ML: I'd like to try to get it done this year. We have a lot of songs, it's about getting just getting organized and getting it down. Like, so many things pop up. And then this was like a show we couldn't say no to. And so you kind of shift gears and everybody like, we don't have three days a week to devote to the band, unfortunately. So we shift into like, okay, we're going to get prepped. We want to get tight to the show. So we're doing that and then we're going to be right back on the riding train. So going to try to push forward a little bit and get it done before the end of the year. But the idea is to, I think, record it and then shop it around for a while and see if we can get some people on board and then just put it out in whatever capacity we can.

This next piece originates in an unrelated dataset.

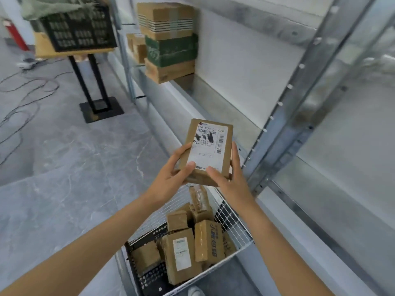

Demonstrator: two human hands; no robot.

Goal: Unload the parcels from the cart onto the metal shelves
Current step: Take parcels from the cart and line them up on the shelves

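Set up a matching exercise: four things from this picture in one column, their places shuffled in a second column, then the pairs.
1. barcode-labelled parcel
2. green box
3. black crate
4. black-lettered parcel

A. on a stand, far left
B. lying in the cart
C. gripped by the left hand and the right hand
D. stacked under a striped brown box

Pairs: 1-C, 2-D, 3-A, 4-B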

WR: If people have not heard you before, or even if they have and they want to see what you're up to now, what's the best way to find you guys online, both for listening to the music you already have out and finding out about upcoming shows and things like that.
ML: Sweet spot is probably going to be Instagram. That's the place we live. We do not have a TikTok. We're probably not going to get one. Facebook is slowly dying a terrible death, thank God. So Instagram, Dylan's on top of the Insta and it stays relatively updated, so anything of value will be on there. We have a Bandcamp if you would like to do that. We're on every streaming service, of course, but Bandcamp pays more. So if you want to go there, have a look. We've got lots of vinyl and shit left too. We can mail you that if you want.
WR: Awesome. Very cool.
SN: I was going to say not only that, we have a number of side gigs that we've maintained during this pandemic. One being Outdoor Hockey League right over here. Dyl with a brand new vinyl channel on Instagram.
DJ: Oh, yeah.
ML: He has the brand new vinyl channel. Yeah.
DJ: @thatvitalvinyl, yeah.
ML: Vinyl. Vinylhockyleague.com. Marty's been doing Marty@porthope.com.
SN: Working with Mobina Galore and tons of awesome other videos.
ML: Steve’s been brewing beer for Barn Hammer.